Race to the Top competition

More handouts (small change… just $10,000,000,000) from the US Department of Education to the teachers unions. The media treatment makes it sounds like it might actually made a difference. That is probably wrong – nothing sensible is likely to come out of the education establishment in D.C.:

Through Race to the Top, we are asking States to advance reforms around four specific areas:

• Adopting standards and assessments that prepare students to succeed in college and the workplace and to compete in the global economy;

• Building data systems that measure student growth and success, and inform teachers and principals about how they can improve instruction;

• Recruiting, developing, rewarding, and retaining effective teachers and principals, especially where they are needed most; and

• Turning around our lowest-achieving schools.
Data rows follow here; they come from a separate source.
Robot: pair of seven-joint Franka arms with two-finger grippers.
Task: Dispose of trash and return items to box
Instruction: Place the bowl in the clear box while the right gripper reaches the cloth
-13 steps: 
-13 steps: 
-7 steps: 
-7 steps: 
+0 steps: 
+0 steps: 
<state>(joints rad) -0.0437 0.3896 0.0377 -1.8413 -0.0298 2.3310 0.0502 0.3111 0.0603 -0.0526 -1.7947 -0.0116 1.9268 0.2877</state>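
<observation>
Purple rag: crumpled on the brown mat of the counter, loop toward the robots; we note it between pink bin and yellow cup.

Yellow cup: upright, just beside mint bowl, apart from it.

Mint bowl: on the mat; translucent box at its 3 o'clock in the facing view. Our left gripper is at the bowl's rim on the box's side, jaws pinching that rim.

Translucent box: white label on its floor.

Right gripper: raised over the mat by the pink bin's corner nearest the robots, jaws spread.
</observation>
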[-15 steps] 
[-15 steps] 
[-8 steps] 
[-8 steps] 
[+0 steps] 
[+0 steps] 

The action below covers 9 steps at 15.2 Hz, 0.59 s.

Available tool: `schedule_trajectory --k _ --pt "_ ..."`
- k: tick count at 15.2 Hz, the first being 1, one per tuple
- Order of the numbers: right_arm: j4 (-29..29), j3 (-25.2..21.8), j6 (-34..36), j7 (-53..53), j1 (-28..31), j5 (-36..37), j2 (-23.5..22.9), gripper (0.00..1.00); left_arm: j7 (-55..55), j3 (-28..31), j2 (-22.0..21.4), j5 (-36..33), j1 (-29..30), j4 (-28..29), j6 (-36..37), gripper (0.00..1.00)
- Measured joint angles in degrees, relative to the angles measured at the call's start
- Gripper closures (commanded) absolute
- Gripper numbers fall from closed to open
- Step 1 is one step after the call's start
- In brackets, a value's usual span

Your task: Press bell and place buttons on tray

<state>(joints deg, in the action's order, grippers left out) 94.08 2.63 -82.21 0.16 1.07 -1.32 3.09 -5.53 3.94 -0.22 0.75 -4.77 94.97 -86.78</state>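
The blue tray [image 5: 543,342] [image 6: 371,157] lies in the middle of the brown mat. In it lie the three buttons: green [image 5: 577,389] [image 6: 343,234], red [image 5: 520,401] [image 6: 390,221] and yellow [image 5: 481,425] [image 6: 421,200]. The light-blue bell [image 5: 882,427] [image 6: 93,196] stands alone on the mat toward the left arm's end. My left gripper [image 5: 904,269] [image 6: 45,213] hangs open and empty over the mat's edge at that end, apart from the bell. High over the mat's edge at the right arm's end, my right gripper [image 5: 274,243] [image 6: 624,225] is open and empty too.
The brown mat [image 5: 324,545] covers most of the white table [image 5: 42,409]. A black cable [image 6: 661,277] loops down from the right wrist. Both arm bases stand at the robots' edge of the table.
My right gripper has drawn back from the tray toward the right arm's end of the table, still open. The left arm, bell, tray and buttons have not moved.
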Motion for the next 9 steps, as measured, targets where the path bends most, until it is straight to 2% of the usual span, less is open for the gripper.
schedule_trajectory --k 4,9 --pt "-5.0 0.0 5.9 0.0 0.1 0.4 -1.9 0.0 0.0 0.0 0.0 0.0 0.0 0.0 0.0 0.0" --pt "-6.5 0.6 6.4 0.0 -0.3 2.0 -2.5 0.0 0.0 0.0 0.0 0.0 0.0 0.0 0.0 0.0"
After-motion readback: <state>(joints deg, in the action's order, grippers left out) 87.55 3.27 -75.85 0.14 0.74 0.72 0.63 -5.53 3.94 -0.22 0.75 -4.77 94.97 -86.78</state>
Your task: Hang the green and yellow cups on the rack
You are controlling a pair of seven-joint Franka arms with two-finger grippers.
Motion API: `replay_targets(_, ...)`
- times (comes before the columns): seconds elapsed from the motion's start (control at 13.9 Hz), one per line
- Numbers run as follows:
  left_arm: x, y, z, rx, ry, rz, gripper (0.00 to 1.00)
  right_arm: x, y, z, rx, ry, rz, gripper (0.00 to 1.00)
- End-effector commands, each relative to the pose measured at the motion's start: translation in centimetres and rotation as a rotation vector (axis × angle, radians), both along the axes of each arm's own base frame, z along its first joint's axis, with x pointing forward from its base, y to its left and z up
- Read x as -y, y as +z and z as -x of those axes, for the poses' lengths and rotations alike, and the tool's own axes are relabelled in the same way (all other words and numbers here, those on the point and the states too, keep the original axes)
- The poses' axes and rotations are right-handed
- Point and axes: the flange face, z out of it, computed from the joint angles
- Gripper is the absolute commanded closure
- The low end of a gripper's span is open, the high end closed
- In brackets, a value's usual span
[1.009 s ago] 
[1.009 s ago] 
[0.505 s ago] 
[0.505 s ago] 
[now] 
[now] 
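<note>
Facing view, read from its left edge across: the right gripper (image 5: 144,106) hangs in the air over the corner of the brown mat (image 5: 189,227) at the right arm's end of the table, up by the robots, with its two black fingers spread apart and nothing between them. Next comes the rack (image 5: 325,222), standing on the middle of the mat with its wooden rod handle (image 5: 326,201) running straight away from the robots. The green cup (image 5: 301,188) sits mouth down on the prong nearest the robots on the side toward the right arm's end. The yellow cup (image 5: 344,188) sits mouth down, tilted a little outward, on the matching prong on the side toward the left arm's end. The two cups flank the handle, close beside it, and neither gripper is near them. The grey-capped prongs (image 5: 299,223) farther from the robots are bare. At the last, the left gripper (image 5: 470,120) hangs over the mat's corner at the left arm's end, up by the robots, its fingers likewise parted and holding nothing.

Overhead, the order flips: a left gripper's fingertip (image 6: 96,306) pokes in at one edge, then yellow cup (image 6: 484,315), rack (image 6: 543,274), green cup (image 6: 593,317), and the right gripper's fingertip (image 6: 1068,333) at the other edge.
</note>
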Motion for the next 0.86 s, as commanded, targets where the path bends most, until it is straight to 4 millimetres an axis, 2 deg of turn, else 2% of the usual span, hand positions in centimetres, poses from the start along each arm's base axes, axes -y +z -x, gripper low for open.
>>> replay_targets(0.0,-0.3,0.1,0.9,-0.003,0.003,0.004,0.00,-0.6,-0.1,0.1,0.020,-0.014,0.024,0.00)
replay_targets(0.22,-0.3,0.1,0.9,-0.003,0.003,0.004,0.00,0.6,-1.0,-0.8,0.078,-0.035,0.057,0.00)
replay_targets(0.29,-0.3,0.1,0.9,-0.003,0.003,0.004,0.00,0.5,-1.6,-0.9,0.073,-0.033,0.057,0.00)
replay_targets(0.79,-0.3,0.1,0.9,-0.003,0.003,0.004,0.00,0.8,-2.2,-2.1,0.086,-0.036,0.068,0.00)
Awards in Race to the Top will go to States that are leading the way with ambitious yet achievable plans for implementing coherent, compelling, and comprehensive education reform. Race to the Top winners will help trail-blaze effective reforms and provide examples for States and local school districts throughout the country to follow as they too are hard at work on reforms that can transform our schools for decades to come.

I think “fixing the schools” could be extremely simple – a twist on the fee-and-dividend (revenue-neutral carbon tax). That is full value vouchers: give each student (the consumer) a voucher of value equal to what the public schools are currently spending per pupil. I.e., give it all back, then allow the consumer to decide where she wants to buy her education. Oddly, the teachers unions don’t like my idea.